WORK TO COMPLETE =>
Only the words of the entries are wanted, repeated exactly and without images.

Saved entries:
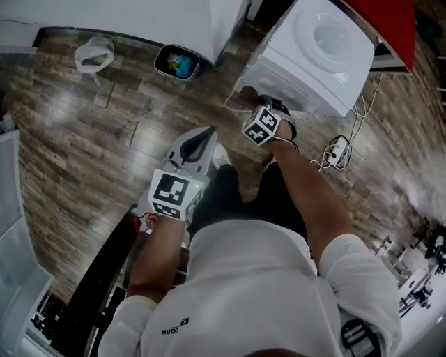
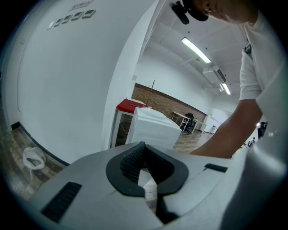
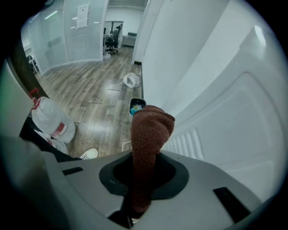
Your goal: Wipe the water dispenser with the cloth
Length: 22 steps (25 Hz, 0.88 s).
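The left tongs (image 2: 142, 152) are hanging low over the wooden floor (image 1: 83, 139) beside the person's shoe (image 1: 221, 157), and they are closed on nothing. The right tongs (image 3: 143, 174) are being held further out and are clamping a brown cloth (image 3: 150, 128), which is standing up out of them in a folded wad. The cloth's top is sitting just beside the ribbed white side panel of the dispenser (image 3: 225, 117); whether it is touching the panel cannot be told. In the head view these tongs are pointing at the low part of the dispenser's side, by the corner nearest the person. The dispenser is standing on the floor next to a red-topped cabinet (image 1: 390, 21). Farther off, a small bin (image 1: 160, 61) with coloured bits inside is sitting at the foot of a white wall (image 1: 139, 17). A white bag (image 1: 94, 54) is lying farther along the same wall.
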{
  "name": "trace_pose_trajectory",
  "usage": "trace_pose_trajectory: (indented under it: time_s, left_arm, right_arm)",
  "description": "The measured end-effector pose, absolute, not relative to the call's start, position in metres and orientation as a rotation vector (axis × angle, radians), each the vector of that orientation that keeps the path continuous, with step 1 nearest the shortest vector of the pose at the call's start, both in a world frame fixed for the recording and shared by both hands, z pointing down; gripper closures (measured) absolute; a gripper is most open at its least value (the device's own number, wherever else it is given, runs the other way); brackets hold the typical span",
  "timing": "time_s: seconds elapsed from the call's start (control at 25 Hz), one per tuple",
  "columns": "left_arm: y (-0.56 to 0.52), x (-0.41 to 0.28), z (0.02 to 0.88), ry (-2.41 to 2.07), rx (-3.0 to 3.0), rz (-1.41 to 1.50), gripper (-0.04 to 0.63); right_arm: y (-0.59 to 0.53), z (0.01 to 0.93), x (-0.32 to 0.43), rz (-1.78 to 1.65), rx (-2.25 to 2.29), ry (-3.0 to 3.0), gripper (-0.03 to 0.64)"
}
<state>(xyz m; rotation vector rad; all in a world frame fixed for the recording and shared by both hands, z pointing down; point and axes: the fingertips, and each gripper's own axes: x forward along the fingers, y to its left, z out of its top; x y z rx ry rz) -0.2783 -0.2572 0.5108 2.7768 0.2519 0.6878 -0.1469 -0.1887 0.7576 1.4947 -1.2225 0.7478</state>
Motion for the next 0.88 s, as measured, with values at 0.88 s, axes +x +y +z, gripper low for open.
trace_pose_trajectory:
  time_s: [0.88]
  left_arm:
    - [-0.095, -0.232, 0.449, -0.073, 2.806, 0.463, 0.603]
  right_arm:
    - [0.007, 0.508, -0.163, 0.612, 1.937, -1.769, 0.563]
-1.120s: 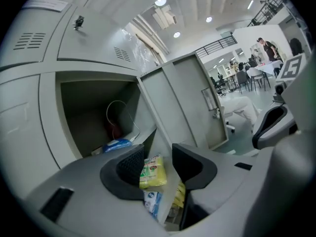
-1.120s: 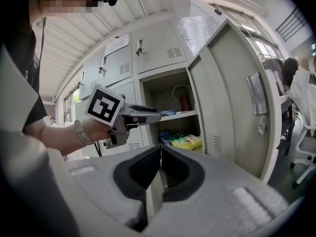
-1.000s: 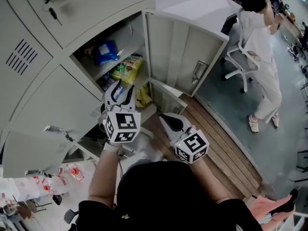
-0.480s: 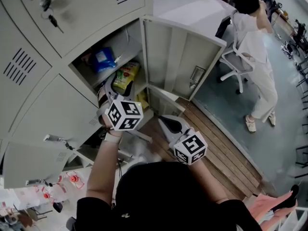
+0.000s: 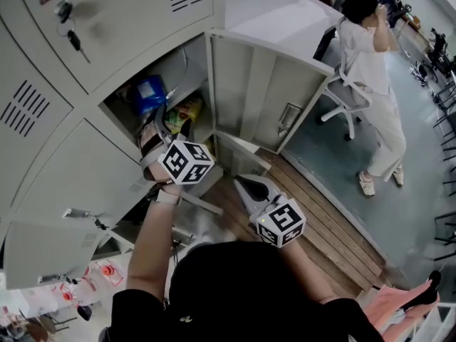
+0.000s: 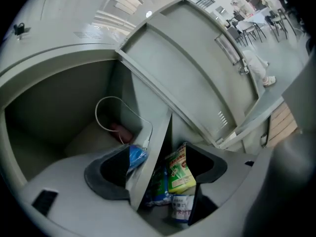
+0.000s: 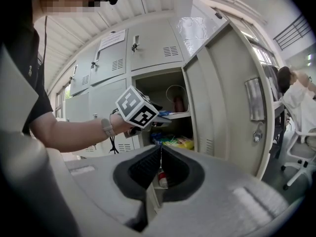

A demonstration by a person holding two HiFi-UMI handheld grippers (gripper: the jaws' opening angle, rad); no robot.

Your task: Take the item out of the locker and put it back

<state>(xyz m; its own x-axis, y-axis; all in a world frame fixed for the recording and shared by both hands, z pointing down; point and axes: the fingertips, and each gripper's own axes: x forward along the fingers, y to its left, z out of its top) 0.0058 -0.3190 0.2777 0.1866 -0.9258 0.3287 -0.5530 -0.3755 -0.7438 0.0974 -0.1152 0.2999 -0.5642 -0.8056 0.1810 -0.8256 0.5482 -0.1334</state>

WRITTEN ANSWER =>
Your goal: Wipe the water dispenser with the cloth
Length: 22 steps (25 Hz, 0.88 s).
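The left tongs (image 2: 142, 152) are hanging low over the wooden floor (image 1: 83, 139) beside the person's shoe (image 1: 221, 157), and they are closed on nothing. The right tongs (image 3: 143, 174) are being held further out and are clamping a brown cloth (image 3: 150, 128), which is standing up out of them in a folded wad. The cloth's top is sitting just beside the ribbed white side panel of the dispenser (image 3: 225, 117); whether it is touching the panel cannot be told. In the head view these tongs are pointing at the low part of the dispenser's side, by the corner nearest the person. The dispenser is standing on the floor next to a red-topped cabinet (image 1: 390, 21). Farther off, a small bin (image 1: 160, 61) with coloured bits inside is sitting at the foot of a white wall (image 1: 139, 17). A white bag (image 1: 94, 54) is lying farther along the same wall.
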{
  "name": "trace_pose_trajectory",
  "usage": "trace_pose_trajectory: (indented under it: time_s, left_arm, right_arm)",
  "description": "The measured end-effector pose, absolute, not relative to the call's start, position in metres and orientation as a rotation vector (axis × angle, radians), each the vector of that orientation that keeps the path continuous, with step 1 nearest the shortest vector of the pose at the call's start, both in a world frame fixed for the recording and shared by both hands, z pointing down; gripper closures (measured) absolute; a gripper is most open at its least value (the device's own number, wherever else it is given, runs the other way); brackets hold the typical span",
  "timing": "time_s: seconds elapsed from the call's start (control at 25 Hz), one per tuple",
  "columns": "left_arm: y (-0.56 to 0.52), x (-0.41 to 0.28), z (0.02 to 0.88), ry (-2.41 to 2.07), rx (-3.0 to 3.0), rz (-1.41 to 1.50), gripper (-0.04 to 0.63); right_arm: y (-0.59 to 0.53), z (0.01 to 0.93), x (-0.32 to 0.43), rz (-1.78 to 1.65), rx (-2.25 to 2.29), ry (-3.0 to 3.0), gripper (-0.03 to 0.64)"
}
<state>(xyz m; rotation vector rad; all in a world frame fixed for the recording and shared by both hands, z pointing down; point and axes: the fingertips, and each gripper's own axes: x forward along the fingers, y to its left, z out of its top; x y z rx ry rz) -0.2783 -0.2572 0.5108 2.7768 0.2519 0.6878 -0.1469 -0.1887 0.7576 1.4947 -1.2225 0.7478</state>
Motion for the next 0.88 s, as measured, with values at 0.88 s, axes +x +y +z, gripper low for open.
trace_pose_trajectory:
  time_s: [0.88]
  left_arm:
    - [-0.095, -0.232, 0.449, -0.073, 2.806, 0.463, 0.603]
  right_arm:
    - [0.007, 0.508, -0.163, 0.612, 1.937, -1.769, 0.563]
-1.120s: 
-1.120s: 
-1.000s: 
-0.480s: 
+0.000s: 
+0.000s: 
+0.000s: 

A demonstration by a person holding two HiFi-UMI handheld grippers (gripper: the jaws' opening angle, rad); no robot.

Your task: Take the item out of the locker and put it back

<state>(xyz m; its own x-axis, y-axis; all in a world frame fixed for the recording and shared by both hands, z pointing down; point and axes: the fingertips, and each gripper's own axes: x forward along the fingers, y to its left, z out of its top) 0.0058 -0.3190 0.2777 0.1866 -0.9258 0.3287 -0.5530 -0.3755 -0.7438 0.0974 -0.1152 0.2999 -0.5642 -0.8056 0.1810 -0.8256 0.5482 -0.1334</state>

The output above is complete.